By Amin Amirkia

On November 9, 2011 the U.S. Securities and Exchange Commission (“SEC”) approved additional listing requirements proposed by the New York Stock Exchange (“NYSE”), NYSE Amex (“Amex”) and the NASDAQ Stock Market (“NASDAQ”) for companies going public through reverse mergers. The additional requirements are a response to the highly publicized cases of reverse merger abuses in recent months, in many cases involving the alleged accounting fraud of U.S.-listed Chinese companies.

Under the new requirements, a company will not be eligible for listing until it:

  • completes a one-year “seasoning period” by trading in the U.S. over-the-counter market or on another regulated U.S. or foreign exchange;
  • timely files all periodic reports required to be filed with the SEC, including at least one annual report containing audited financial statements for one full fiscal year; and
  • maintains a minimum closing stock price for a sustained period, and for at least 30 of the most recent 60 trading days, prior to the filing of its listing application and the exchange’s decision to list.
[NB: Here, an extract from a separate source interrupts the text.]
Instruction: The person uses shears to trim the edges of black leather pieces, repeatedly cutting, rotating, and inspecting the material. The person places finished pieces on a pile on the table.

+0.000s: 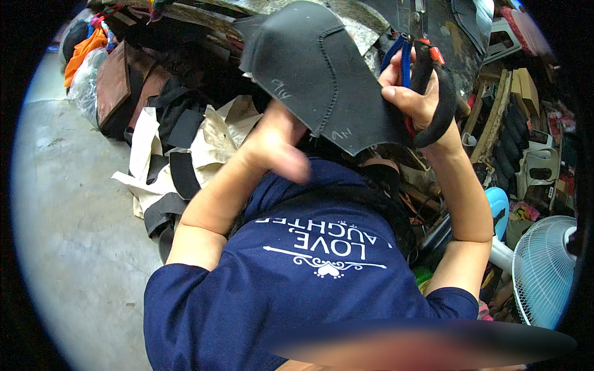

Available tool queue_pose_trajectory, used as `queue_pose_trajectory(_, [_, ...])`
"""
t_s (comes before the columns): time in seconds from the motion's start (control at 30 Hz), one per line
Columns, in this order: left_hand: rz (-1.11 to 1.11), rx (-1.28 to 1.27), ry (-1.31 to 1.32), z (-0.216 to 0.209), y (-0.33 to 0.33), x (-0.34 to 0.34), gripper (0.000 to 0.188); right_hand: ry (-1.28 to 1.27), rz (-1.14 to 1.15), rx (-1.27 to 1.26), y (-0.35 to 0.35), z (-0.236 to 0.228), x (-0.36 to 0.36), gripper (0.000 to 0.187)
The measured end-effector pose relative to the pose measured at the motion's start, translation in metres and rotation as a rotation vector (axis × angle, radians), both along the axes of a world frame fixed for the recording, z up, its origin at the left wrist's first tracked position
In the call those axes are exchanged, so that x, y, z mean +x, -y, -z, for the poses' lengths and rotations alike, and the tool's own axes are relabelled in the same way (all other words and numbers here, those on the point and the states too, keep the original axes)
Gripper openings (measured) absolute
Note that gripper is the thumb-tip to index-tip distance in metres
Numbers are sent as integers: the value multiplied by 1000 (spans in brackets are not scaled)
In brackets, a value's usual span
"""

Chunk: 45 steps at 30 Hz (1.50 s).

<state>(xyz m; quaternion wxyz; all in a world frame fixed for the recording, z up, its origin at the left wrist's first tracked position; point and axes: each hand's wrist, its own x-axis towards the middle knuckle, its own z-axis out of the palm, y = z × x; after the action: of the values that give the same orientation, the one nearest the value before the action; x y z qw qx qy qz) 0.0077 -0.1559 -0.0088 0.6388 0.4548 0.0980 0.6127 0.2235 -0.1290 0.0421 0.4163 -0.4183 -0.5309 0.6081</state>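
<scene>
A black leather-like piece (297,68), with a curved stitched seam and pale hand-drawn marks, is raised in front of me. My left hand (278,139) is at its near-left edge. The thumb is stretched out and motion-blurred; its fingers go out of sight behind the piece. My right hand (417,93) is closed at the piece's right side, around a tool with thick black looped handles that looks like scissors (442,114). Red parts show near the loops. Blue handles (405,62) of a second tool stand by its fingers.
Cream and black fabric scraps (216,139) are piled at the left, beside brown boards (117,86) and a clear plastic bag (90,83). A fan (544,266) stands near my right elbow. Cluttered shelving (495,117) lines the right; grey floor (74,222) lies left.
</scene>
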Motion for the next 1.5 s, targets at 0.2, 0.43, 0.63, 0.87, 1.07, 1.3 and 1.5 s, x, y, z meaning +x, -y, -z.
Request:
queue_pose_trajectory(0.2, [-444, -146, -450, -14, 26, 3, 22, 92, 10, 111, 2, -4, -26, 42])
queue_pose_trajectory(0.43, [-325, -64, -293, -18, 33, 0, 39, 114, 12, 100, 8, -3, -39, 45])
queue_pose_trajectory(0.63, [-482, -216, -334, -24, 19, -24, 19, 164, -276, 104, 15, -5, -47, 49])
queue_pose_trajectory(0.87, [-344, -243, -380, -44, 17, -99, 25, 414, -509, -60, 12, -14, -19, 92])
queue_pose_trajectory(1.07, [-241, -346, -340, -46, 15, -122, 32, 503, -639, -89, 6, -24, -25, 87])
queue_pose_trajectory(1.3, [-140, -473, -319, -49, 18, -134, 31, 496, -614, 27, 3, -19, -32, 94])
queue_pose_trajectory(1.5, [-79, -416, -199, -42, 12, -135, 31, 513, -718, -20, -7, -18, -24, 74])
Furthermore, the NYSE and Amex rules reserve the discretion to impose more stringent listing requirements in the case of particular reverse merger companies based on factors including:

  • an inactive trading market in the company’s securities;
  • the existence of a low number of publicly held shares that are not subject to transfer restrictions;
  • if the company has not had a Securities Act registration statement subject to the SEC’s comprehensive review; and
  • if the company has disclosed that it has material weaknesses in its internal controls and has not yet implemented an appropriate corrective action plan.
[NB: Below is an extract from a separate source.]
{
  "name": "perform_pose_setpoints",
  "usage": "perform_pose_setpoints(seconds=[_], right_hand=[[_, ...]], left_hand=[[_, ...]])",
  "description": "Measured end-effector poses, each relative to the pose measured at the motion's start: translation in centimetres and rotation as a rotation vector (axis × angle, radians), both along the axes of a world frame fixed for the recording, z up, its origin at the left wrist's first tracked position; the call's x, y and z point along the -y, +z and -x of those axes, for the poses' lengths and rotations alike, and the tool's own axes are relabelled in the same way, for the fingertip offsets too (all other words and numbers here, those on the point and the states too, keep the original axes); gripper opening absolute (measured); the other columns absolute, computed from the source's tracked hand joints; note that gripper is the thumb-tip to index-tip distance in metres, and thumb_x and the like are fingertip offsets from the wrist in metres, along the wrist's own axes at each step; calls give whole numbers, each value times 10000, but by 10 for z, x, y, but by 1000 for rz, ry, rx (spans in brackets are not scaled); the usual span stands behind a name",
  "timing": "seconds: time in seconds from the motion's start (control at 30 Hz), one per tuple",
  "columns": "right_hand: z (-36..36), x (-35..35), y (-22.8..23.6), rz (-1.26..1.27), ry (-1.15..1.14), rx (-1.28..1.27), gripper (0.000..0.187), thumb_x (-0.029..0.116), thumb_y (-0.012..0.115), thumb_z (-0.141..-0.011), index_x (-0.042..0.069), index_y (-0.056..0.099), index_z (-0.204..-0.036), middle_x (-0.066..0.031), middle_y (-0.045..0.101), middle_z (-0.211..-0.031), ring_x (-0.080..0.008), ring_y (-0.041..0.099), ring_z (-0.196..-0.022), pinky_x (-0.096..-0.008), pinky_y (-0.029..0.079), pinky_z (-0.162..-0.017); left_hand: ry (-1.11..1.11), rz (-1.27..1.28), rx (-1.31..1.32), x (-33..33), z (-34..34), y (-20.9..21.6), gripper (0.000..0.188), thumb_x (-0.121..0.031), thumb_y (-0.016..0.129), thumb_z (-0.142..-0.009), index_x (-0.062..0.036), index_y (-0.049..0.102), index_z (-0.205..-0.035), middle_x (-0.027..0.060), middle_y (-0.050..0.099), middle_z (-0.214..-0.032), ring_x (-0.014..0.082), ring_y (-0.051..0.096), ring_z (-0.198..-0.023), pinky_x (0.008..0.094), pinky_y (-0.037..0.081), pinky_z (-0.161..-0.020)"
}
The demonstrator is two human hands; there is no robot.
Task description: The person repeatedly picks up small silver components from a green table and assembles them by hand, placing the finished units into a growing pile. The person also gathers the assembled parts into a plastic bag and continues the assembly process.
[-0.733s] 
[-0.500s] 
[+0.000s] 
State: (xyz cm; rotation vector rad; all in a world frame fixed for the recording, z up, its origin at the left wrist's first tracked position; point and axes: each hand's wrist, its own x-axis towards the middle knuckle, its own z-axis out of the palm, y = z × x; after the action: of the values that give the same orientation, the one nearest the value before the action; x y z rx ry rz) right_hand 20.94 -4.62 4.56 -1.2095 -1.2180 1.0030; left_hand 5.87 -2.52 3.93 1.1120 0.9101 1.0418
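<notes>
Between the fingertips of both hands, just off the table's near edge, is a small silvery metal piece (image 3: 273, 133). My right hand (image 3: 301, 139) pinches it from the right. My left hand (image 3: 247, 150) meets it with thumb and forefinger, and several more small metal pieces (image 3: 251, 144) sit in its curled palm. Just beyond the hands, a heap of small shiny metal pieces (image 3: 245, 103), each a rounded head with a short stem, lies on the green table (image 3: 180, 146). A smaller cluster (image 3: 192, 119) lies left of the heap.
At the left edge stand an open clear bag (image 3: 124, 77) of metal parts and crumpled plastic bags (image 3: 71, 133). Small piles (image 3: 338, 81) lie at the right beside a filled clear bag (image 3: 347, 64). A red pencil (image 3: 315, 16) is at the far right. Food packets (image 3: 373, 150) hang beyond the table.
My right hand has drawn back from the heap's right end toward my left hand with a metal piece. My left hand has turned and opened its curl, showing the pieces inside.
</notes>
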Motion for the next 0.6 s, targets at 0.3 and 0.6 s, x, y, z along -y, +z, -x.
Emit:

There are two exceptions under which a reverse merger company will not be subject to the additional listing requirements. First, where the company is applying to list its securities with a firm commitment underwritten public offering where the proceeds to the company will be at least US$40 million and the offering occurs subsequent to or concurrently with the reverse merger. Second, if the company satisfies the one-year “seasoning period” and has filed at least four annual reports containing audited financial statements, then it may apply for listing under the respective exchanges’ other initial listing standards.

Reverse mergers allow private companies, including those located overseas, to access U.S. investors and markets by merging with an existing public shell company. In some cases, regulators and auditors have greater difficulty obtaining reliable information from reverse merger companies, particularly in cases where the reverse merger company is based overseas. Recently, the SEC launched an initiative to determine whether certain companies with foreign operations were accurately reporting their financial results, suspended or halted the trading of more than 35 companies based overseas, and issued an investor bulletin warning investors about reverse merger companies. As a response to these concerns, NYSE and NASDAQ each proposed additional and more stringent listing requirements for reverse merger companies seeking to list on their exchanges.